■ Exercise instructions: List each line of the data in which the string "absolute" appears.

■ Provided material:
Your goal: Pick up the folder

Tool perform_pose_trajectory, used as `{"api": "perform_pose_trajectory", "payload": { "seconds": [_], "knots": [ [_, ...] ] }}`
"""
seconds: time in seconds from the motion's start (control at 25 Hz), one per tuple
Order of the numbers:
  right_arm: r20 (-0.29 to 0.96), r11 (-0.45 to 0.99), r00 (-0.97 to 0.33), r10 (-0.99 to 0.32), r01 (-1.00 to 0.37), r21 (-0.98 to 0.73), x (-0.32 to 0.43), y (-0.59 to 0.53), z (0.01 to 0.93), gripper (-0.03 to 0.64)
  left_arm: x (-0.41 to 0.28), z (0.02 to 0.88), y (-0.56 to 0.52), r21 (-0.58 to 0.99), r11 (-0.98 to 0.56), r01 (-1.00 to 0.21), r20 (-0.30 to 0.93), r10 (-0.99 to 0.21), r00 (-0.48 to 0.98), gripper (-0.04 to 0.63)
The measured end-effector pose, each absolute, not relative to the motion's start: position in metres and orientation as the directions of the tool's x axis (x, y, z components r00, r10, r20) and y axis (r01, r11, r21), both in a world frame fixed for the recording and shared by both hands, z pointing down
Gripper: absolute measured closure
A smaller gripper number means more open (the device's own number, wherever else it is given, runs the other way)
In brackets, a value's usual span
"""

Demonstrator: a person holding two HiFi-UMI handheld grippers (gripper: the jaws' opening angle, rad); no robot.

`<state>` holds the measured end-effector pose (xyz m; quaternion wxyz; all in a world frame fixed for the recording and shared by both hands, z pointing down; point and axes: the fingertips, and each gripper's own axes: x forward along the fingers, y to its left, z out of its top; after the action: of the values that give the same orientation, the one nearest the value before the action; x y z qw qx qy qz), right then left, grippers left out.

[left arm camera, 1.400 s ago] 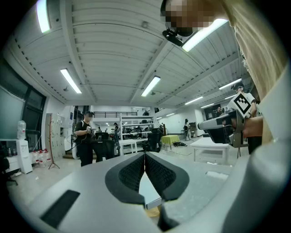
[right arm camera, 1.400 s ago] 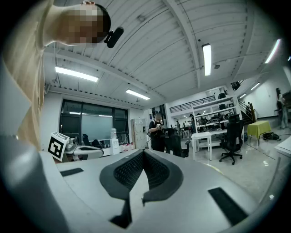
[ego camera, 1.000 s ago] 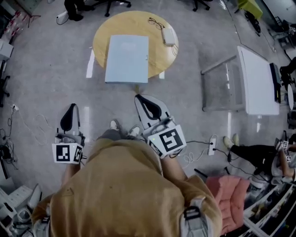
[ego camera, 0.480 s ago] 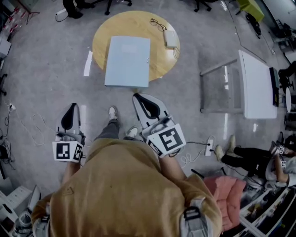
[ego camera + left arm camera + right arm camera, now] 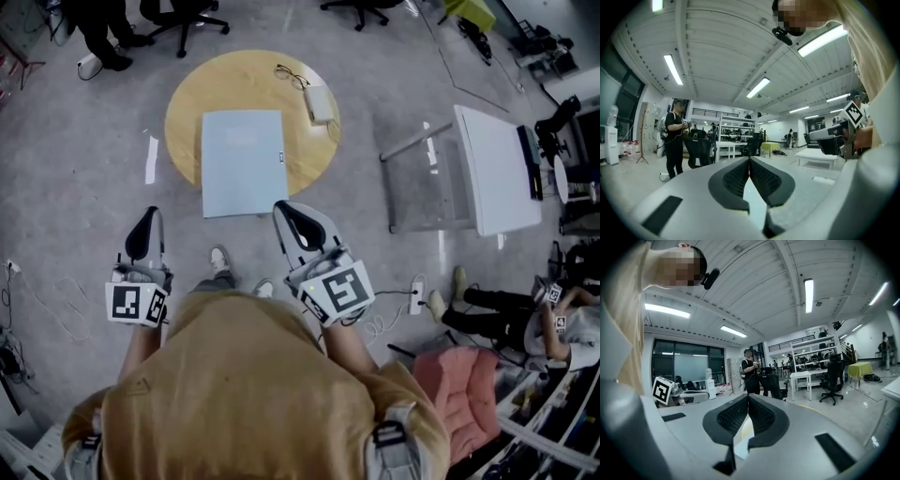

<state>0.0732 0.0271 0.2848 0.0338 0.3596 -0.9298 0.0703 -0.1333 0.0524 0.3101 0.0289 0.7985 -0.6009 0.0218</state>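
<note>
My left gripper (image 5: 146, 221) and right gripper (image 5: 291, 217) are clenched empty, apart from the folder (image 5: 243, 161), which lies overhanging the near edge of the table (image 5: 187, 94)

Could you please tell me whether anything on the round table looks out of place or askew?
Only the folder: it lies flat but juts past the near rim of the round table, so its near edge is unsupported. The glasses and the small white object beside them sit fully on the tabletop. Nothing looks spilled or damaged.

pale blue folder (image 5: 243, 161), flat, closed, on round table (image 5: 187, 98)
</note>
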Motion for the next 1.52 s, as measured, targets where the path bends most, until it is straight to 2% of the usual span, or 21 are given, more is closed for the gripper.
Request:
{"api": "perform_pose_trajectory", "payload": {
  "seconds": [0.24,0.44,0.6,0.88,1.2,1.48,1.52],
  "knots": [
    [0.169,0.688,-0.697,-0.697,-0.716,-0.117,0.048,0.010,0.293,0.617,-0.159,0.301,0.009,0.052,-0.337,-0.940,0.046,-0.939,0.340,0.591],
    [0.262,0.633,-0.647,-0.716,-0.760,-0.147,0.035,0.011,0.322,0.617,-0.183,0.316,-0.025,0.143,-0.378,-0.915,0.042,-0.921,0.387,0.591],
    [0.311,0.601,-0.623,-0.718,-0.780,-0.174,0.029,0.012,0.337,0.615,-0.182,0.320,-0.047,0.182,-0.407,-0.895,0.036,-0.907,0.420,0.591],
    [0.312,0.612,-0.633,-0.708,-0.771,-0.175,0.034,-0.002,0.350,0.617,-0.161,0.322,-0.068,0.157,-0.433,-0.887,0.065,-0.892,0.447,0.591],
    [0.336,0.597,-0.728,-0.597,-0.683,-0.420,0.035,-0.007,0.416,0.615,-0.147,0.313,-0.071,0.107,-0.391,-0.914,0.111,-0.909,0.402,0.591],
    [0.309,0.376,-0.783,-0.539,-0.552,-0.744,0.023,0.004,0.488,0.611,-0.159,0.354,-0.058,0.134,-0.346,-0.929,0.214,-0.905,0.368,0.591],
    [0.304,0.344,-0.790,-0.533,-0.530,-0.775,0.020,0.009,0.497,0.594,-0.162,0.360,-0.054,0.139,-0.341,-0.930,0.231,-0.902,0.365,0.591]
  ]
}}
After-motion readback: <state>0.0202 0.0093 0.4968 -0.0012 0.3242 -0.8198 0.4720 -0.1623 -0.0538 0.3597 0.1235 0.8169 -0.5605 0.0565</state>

■ Answer area:
The measured end-effector pose, each absolute, not relative to the motion's start: position in metres and orientation as the directions of the tool's x axis (x, y, z components r00, r10, r20) and y axis (r01, r11, r21), both in a world frame fixed for the recording and shared by both hands, z pointing down
Gripper: absolute measured closure

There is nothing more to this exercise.